José Manuel Barroso war von 2004 bis 2014 Präsident der EU-Kommission.

José Manuel Barroso schrieb in seiner Eigenschaft als EU-Kommissionspräsident einen vom 21. Dezember 2012 datierten Brief an die damals amtierende schweizerische Bundespräsidentin Eveline Widmer-Schlumpf. In diesem Brief schloss die EU Verhandlungen für weitere bilaterale Verträge mit der Schweiz kategorisch aus, bis Bern der institutionellen Einbindung unseres Landes in die EU-Strukturen zugestimmt habe.

Barroso fordert dies gegenüber der Schweiz im Sinne angeblicher, von ihm reichlich willkürlich ausgelegter «Vertragstreue». Inbezug auf den in der EU beschlossenen Solidaritätspakt, der die EU-Bürger vor Überschuldung ihrer Staaten schützen sollte, bewies Barroso allerdings das genaue Gegenteil von Vertragstreue: Zu Lasten der EU-Steuerzahler liess er ganz bewusst auch sog.

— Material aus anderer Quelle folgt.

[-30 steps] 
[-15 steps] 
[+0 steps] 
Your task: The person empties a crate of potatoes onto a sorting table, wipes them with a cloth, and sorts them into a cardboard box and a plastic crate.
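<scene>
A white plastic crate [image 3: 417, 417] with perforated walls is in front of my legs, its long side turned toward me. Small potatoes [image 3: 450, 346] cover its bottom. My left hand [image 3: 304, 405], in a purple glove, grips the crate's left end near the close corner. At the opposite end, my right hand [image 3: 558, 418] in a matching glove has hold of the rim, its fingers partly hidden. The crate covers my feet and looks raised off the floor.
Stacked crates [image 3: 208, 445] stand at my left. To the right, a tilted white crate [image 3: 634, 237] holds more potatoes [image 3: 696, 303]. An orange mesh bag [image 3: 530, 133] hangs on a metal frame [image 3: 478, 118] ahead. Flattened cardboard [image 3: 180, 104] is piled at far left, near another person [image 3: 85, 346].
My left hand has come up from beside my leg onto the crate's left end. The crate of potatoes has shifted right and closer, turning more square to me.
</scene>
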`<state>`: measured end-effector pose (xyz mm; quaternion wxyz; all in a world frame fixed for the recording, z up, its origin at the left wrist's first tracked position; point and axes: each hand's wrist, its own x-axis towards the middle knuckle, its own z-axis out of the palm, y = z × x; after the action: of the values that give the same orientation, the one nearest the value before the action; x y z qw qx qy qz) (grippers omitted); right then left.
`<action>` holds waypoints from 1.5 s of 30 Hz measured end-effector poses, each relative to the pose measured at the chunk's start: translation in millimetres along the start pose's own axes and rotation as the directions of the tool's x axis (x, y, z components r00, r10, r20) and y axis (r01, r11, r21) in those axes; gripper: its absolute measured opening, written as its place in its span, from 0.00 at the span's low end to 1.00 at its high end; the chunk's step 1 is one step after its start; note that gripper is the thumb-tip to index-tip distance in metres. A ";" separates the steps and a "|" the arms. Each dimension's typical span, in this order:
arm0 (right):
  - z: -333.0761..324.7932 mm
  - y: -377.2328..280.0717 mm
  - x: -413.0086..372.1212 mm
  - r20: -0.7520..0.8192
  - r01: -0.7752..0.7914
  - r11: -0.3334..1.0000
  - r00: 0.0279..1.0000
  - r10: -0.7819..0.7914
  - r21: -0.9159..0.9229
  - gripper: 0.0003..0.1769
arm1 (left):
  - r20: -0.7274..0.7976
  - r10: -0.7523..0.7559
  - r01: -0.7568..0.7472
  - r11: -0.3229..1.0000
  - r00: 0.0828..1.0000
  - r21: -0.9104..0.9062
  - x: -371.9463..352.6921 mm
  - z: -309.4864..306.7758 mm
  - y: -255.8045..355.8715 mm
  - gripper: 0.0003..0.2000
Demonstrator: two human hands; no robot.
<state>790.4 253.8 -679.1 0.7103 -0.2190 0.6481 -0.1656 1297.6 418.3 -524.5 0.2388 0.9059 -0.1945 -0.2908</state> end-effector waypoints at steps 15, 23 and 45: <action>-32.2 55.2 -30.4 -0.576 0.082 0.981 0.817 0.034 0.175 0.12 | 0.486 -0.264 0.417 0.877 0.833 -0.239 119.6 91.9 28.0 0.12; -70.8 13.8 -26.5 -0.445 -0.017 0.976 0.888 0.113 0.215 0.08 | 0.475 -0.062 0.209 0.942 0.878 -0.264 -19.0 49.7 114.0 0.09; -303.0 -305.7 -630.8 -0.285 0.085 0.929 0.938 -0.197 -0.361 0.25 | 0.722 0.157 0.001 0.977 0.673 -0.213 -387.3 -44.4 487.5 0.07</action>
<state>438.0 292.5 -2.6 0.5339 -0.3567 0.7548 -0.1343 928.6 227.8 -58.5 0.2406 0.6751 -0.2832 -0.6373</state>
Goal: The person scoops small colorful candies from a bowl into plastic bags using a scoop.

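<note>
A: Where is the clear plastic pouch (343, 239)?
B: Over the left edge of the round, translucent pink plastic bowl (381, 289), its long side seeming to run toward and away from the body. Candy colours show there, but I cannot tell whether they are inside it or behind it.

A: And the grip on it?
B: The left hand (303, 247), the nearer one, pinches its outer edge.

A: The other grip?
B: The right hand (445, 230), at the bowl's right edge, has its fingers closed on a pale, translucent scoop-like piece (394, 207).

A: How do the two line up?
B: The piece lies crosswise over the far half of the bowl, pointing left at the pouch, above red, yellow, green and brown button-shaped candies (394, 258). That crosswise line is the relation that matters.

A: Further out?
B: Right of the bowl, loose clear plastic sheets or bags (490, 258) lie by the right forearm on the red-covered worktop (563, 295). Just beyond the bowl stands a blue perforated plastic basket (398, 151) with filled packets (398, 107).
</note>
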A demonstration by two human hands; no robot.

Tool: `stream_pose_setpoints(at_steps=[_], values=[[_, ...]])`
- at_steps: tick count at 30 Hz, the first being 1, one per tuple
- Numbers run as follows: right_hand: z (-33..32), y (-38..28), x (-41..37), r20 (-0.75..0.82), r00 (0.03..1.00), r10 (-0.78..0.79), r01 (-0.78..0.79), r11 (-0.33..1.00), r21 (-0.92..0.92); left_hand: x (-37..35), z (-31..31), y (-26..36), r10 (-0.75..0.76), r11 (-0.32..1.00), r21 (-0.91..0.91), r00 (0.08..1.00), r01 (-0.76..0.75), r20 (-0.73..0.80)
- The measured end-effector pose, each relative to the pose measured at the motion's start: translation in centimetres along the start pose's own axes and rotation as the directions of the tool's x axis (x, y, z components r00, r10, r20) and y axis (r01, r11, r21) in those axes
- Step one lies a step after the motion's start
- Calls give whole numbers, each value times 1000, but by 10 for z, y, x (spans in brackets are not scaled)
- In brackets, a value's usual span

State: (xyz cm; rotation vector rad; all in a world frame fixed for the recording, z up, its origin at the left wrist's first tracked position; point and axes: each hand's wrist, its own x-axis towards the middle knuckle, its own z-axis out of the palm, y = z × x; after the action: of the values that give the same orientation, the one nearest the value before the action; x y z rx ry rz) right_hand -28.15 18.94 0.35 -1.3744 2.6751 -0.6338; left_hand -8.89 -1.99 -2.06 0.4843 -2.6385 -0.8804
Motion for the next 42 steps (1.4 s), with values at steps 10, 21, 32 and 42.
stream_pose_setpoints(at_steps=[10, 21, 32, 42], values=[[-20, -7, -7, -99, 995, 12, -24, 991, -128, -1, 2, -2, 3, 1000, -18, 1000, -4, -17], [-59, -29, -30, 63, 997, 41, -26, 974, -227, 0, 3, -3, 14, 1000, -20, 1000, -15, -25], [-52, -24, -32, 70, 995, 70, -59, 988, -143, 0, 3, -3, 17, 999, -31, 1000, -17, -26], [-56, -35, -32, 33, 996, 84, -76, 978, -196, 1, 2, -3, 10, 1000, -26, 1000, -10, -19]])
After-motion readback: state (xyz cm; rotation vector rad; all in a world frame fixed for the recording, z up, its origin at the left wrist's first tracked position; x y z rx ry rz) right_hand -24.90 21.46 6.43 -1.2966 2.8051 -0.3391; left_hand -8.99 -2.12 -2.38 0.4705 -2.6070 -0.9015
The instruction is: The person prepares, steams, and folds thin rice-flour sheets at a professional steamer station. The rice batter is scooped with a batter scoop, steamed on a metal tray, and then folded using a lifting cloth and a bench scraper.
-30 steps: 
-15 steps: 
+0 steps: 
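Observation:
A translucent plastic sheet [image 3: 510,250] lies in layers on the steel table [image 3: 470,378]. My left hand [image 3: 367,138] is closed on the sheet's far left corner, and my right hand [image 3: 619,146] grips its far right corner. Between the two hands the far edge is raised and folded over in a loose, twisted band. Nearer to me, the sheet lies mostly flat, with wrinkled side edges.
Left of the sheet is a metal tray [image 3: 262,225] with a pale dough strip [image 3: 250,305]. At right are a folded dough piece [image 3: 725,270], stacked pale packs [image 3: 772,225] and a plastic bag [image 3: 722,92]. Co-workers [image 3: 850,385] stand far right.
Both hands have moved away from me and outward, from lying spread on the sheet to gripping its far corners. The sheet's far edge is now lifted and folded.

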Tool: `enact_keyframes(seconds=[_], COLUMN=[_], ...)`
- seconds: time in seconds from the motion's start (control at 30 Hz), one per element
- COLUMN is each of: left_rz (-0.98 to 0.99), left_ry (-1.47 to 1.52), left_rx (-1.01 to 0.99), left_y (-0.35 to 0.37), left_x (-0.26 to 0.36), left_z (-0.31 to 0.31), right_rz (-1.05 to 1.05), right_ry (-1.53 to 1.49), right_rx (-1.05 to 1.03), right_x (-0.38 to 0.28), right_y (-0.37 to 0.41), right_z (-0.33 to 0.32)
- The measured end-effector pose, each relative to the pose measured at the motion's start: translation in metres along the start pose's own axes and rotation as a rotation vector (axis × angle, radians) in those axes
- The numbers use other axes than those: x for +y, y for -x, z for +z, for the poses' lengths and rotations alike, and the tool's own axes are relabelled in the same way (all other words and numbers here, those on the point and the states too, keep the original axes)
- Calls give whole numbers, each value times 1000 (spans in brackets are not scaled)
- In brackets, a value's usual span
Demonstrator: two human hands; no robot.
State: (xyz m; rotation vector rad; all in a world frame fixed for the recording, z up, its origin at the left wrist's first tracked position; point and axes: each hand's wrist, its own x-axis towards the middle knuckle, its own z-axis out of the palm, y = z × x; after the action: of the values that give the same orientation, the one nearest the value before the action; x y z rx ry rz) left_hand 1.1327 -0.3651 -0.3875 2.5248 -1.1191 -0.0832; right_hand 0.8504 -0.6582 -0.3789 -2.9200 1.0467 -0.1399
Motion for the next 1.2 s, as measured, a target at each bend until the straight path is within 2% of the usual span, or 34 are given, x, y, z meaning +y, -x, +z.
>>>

Rettungsmassnahmen seitens der Europäischen Zentralbank zu, welche die EU-Steuerzahler vertragswidrig massiv schädigten (vgl. dazu auch «Weltwoche», 20.08.2014: «Treue à la Barroso»).

Die Forderung nach institutioneller Einbindung hat von Seiten der Schweiz zum Vorschlag geführt, mit der EU einen Rahmenvertrag zu vereinbaren mit grundsätzlichen Bestimmungen, denen sämtliche bisher abgeschlossenen sowie alle zukünftigen bilateralen Verträge und Vereinbarungen zwischen der Schweiz und der Europäischen Union unterstellt werden sollen.